Женская литература новых времен дает материал и для того, чтобы трактовать тему и судьбу «слабого пола» более широко. Вопрос о месте человека в семье, далее — в обществе, становится вопросом о его месте в мире, о его высоком предназначении. Залог необходимой внутренней независимости определяется как способность понимать друг друга «умом и сердцем», которая воспитывается в человеке с детства. Именно поэтому одна из принципиальных проблем в женской литературе — отношения с младшими поколениями, складывающиеся далеко не просто.
Мир взрослых, их попытки извлечь из собственного опыта полезный урок детям по большей части оказываются и тщетными, и жестокими. Сформированный ими образ жизни не всегда приспособлен для тех, кто еще мал. Подспудно, скрыто назревают подлинные драмы, грозящие травмой психики, — так происходит, например, с девочкой, которой начинает мерещиться нечистая сила только оттого, что мать, увлекшись новой любовью, забывает на время о ее воспитании («Зов кукушки» Вальдтраут Левин).
В рассказе Кристы Мюллер «Кандида» героиня — семилетняя девочка — не знает, что такое нормальный дом, семья. Ее мать (от лица которой и ведется повествование) — «жертва» своей профессии, она, помощник режиссера, разрывается между ребенком и работой. Маленькая Кандида в неполные семь лет сменила столько домов ребенка, интернатов, что ожесточилась, сердце ее полно недетской горечи. Случайная встреча с отцом, который живет на Западе (ставшая в литературе ГДР традиционной тема «расколотого» неба раскрывается через судьбу ребенка), едва не погубила Кандиду — она бросилась в воды Шпрее, чтобы плыть к отцу, и, если бы не появившийся спаситель в лице пограничника, оказалась бы жертвой взрослого мира и законов его существования.
Итак, ребенок не может, не должен быть один. Но ведь и предоставление самостоятельности более старшим, подросткам, проблематично по своим последствиям. В рассказе Хельги Кёнигсдорф «Неожиданный визит» к героине в гости является некая Бритт — типичная независимая акселератка, во всем поступающая наперекор родителям (которые, впрочем, разведены). Две женщины, старшая и младшая, ведут разговор на равных. Обе достаточно одиноки, обе находятся в некотором разладе и с собою, и с миром — и потому говорят на общем языке. В последней фразе этого рассказа выясняется, что они — мать и дочь. Глядя на Бритт, мать понимает, что та — полная противоположность ей самой в том же возрасте. Более того, именно сейчас она ближе к этой свободной, почти самостоятельной, ищущей натуре, нежели была бы пятнадцать лет тому назад. Но как раз поэтому она с тревогой смотрит в будущее дочери: «Боюсь, что, отправившись на поиски, поймет: они никогда не кончатся».

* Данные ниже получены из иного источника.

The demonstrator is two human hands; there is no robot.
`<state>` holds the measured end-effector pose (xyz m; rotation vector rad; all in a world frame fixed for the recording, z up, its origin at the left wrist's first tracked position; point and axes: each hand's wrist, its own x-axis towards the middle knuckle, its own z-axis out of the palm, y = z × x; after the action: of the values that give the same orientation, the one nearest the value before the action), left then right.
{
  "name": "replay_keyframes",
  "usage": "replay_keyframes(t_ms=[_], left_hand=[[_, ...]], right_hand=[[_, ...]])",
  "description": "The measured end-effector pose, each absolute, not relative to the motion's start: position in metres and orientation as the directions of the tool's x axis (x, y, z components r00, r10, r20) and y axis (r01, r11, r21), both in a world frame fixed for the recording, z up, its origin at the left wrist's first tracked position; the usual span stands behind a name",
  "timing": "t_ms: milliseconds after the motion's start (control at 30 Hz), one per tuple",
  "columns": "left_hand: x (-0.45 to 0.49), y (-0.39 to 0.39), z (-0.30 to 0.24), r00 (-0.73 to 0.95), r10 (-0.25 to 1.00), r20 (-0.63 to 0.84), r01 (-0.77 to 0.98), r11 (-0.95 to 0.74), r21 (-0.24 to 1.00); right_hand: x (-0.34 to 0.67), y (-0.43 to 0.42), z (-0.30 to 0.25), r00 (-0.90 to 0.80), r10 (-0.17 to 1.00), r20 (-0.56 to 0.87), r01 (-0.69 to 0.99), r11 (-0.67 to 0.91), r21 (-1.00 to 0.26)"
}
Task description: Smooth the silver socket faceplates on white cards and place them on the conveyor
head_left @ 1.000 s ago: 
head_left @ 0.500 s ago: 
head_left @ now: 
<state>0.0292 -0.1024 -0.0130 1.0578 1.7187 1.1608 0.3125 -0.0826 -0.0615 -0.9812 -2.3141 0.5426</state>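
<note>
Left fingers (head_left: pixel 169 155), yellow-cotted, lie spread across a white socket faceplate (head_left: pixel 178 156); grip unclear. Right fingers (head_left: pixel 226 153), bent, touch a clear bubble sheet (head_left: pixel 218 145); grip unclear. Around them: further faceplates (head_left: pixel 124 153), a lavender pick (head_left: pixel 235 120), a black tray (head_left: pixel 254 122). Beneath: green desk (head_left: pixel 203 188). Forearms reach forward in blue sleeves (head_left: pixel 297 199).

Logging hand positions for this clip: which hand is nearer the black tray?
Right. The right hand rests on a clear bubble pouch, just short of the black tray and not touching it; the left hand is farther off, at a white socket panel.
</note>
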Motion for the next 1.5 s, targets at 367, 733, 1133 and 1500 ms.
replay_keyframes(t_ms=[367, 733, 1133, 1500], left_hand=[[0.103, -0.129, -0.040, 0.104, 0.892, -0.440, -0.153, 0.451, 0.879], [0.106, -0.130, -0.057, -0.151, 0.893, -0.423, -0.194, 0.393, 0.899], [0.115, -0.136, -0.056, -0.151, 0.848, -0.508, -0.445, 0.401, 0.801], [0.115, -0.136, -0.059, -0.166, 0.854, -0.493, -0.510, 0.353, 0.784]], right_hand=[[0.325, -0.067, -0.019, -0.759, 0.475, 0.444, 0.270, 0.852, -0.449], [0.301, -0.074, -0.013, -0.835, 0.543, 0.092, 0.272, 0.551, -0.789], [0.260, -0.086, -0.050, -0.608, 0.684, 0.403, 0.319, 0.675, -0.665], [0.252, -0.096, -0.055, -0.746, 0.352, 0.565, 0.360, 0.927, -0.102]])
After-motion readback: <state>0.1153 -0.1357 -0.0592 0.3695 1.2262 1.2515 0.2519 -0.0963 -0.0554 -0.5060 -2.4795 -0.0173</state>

Об этих и многих других сложнейших проблемах женского бытия написано немало и нашими соотечественниками, что еще раз доказывает их общность и даже необходимость их анализа. Многие высказывания — публицистические и художественные — впрямую соотносятся с тем кругом вопросов, что ставят перед собою и обществом писательницы Германской Демократической Республики.

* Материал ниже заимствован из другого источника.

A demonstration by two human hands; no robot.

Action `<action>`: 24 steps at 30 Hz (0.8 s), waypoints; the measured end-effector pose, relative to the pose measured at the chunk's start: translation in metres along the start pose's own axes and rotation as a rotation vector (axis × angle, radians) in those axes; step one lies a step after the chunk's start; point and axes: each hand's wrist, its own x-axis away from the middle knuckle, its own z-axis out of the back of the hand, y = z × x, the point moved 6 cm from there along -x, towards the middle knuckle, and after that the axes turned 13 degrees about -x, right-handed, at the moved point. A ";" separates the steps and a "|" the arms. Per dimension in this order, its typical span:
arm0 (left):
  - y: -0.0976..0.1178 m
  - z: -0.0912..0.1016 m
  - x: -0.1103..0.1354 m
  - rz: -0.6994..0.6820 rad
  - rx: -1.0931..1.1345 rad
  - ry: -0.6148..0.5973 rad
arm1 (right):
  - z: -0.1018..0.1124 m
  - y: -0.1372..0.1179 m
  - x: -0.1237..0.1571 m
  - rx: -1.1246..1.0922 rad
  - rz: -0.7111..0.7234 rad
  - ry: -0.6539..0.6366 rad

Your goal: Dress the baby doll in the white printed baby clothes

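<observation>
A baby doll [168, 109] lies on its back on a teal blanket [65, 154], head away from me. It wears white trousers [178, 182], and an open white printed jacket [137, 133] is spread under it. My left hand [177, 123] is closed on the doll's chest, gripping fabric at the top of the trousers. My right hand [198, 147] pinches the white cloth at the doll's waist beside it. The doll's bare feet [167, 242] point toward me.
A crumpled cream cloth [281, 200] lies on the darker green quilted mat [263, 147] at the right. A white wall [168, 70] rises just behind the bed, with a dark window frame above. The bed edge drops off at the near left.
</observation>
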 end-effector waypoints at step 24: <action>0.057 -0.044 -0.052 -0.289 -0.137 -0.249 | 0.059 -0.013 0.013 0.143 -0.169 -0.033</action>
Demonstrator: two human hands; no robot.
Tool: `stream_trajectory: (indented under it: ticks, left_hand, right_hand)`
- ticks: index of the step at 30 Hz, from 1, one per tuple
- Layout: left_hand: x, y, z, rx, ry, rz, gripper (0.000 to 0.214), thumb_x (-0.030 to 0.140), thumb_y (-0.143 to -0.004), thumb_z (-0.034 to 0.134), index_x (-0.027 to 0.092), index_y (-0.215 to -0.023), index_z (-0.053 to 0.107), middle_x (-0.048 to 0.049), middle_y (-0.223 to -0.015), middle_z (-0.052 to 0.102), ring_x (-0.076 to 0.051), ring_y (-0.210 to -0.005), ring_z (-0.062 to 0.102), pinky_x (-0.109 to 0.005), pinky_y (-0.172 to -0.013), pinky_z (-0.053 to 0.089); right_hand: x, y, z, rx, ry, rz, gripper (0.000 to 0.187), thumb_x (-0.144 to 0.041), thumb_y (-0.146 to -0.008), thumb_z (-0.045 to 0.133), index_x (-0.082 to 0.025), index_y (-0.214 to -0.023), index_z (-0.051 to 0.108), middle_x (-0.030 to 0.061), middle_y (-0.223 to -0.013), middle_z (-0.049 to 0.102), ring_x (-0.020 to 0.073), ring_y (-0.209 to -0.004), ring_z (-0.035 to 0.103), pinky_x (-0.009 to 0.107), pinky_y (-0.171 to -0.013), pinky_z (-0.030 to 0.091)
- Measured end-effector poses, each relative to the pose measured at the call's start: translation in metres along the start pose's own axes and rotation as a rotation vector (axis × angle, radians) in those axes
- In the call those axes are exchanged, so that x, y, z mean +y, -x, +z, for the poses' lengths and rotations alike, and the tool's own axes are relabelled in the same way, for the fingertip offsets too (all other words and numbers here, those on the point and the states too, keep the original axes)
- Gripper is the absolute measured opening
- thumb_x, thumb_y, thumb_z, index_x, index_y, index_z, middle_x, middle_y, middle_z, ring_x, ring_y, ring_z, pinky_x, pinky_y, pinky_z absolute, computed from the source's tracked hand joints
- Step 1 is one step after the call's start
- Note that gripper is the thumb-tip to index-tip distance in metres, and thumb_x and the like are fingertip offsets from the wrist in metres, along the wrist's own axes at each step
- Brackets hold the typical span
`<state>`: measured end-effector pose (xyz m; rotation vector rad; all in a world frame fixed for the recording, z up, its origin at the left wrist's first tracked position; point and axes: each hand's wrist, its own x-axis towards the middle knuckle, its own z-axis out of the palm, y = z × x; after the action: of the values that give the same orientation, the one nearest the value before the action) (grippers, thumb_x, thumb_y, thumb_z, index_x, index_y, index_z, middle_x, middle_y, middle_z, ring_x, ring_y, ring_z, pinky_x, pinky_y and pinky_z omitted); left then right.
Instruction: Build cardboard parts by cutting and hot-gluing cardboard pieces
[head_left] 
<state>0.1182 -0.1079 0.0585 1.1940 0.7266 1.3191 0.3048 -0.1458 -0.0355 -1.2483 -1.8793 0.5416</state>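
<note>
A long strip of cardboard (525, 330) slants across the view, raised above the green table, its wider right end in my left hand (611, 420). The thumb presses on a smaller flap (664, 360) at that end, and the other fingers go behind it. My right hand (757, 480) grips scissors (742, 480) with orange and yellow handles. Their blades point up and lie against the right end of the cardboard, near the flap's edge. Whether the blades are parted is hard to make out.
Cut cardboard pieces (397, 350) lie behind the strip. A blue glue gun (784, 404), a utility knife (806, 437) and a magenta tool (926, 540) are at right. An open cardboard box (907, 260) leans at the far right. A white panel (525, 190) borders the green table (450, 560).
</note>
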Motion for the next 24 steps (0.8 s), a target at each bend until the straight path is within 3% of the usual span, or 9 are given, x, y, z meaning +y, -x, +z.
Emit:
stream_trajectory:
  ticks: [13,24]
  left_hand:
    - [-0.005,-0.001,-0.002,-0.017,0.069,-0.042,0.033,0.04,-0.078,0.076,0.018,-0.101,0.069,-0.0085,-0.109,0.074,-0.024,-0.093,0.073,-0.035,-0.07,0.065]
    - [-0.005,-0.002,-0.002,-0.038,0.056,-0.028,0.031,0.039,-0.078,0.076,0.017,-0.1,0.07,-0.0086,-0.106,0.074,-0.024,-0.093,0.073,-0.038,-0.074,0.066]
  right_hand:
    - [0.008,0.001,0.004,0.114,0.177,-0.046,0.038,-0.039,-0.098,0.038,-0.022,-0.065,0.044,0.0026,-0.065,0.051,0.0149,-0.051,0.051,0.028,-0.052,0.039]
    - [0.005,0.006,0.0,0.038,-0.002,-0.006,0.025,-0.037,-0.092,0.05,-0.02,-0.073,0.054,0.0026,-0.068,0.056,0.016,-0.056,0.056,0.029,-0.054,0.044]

Не случайно, например, в ГДР с таким интересом были встречены и отмечены критикой книги Светланы Алексиевич «У войны — не женское лицо» и «Последние свидетели. Книга недетских рассказов», героини которых — женщины: бывшие партизанки, подпольщицы, фронтовички и те, чье детство прошло в годы войны. Характерно и то, что размышления советской писательницы о роли женщины в современном обществе во многом совпадают с тем, что пишут ее коллеги в ГДР.
«Эмансипация внесла изменения в психологию женщины, получилось, что химическая реакция в пробирке для нее важнее, чем «реакция», происходящая в ее собственном доме, — говорит С. Алексиевич. — Думаю, что мы все-таки очень грубо восприняли идею эмансипации. Стало уже расхожим присловье, что баба в войну была и за мужика, и за коня. Так вот мне кажется, что иногда нам хочется и сейчас видеть женщину и бабой, и мужиком, и конем одновременно. За все это мы расплачиваемся в детях, а, кстати, нам так же нужно общение с ними, как им с нами…»

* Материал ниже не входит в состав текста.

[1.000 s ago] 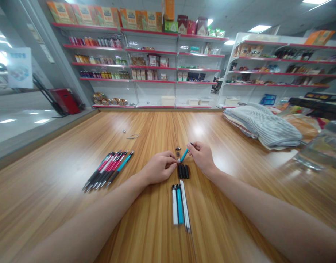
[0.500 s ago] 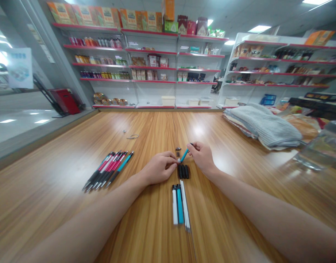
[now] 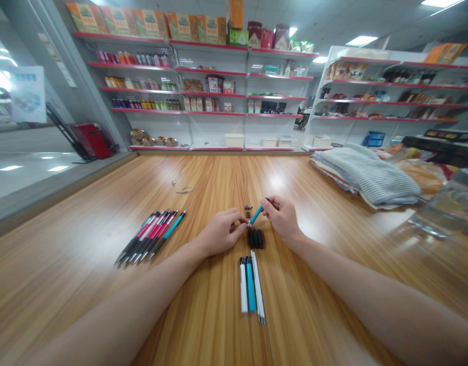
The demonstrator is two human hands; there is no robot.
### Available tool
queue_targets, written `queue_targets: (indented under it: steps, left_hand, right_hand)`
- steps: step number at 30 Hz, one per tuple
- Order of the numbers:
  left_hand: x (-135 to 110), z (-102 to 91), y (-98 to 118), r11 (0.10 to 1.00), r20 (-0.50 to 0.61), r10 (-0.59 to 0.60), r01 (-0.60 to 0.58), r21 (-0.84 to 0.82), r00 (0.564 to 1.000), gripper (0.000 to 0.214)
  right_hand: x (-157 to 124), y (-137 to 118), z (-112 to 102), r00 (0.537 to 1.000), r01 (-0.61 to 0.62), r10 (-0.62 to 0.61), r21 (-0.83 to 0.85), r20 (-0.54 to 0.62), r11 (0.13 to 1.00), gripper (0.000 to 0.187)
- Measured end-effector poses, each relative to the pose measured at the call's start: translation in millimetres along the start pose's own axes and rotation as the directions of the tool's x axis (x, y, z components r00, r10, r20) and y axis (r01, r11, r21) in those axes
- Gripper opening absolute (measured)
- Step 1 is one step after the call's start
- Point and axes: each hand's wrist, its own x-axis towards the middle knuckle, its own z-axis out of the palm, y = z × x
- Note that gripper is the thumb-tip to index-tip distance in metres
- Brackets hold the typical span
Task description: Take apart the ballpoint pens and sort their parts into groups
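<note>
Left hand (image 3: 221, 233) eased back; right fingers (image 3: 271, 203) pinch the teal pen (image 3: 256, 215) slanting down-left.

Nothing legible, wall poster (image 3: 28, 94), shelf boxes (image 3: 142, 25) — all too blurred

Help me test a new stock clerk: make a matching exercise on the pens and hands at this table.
Column one:
1. right hand
2. pink and black pens
3. short black pen parts
4. white and teal pens

Column two:
A. slanted bunch left of the left hand
B. holding a teal pen barrel
C. lying side by side, nearest the person
D. tight row just below the hands

Pairs: 1-B, 2-A, 3-D, 4-C
</note>
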Motion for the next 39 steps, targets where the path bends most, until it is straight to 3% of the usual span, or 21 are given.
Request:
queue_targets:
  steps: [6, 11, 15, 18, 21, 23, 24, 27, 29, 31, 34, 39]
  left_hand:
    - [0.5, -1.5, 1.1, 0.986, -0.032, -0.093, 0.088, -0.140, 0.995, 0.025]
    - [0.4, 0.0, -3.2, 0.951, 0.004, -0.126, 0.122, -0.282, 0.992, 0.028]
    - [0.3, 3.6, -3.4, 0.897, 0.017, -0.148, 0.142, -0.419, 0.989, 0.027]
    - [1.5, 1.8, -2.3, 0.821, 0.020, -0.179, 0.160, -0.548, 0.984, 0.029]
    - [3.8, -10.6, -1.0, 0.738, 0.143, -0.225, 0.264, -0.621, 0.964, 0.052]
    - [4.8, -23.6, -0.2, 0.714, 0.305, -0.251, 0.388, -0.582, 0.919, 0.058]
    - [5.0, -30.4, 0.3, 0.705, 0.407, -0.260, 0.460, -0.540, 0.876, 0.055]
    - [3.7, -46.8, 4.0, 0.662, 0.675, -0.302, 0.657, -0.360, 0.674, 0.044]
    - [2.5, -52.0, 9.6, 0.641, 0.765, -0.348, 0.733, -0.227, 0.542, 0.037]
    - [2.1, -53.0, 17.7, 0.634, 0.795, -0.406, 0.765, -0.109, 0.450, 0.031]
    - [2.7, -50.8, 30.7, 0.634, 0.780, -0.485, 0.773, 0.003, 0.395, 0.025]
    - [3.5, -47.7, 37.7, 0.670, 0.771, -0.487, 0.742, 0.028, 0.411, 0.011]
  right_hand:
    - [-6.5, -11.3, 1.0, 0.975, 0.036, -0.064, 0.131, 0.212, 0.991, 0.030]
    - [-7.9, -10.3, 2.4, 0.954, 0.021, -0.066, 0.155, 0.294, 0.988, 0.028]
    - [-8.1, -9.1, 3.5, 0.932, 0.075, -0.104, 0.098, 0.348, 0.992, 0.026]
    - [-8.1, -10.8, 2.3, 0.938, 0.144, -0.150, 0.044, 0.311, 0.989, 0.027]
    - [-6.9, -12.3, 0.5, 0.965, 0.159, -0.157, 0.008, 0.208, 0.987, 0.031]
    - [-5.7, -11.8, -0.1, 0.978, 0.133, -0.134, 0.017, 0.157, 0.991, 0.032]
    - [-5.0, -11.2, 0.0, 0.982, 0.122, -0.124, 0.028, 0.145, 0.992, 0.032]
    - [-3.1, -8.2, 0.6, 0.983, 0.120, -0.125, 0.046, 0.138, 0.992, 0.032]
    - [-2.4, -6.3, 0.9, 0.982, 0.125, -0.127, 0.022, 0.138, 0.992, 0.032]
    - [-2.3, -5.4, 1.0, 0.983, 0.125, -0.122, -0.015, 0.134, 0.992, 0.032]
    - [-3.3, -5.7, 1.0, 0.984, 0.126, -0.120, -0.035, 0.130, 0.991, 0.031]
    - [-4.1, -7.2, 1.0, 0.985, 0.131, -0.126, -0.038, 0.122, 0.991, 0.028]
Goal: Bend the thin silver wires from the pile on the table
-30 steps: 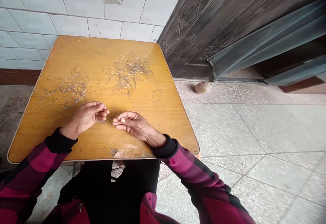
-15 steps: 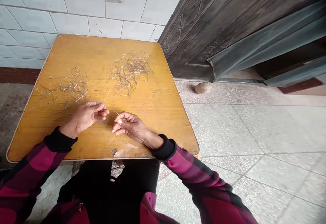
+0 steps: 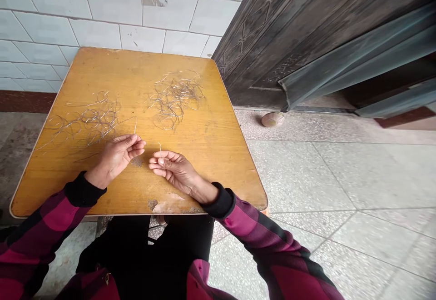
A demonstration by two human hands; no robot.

Примечательно и то, что сами методы и приемы исследования женских судеб — исследования судеб нашего века — часто оказываются сходными в нашей прозе и в прозе ГДР. Так, известный сборник Макси Вандер «Доброе утро, красавица» (1977), как и упомянутые книги Алексиевич, составлен на основе монологов — подлинных магнитофонных записей, исповедей, непосредственных и достоверных рассказов о себе, которые ведут наши современницы. Можно сравнить творческую манеру Хельги Кёнигсдорф, Марии Зайдеман с рассказами Татьяны Толстой — и возникнут несомненные и значимые параллели.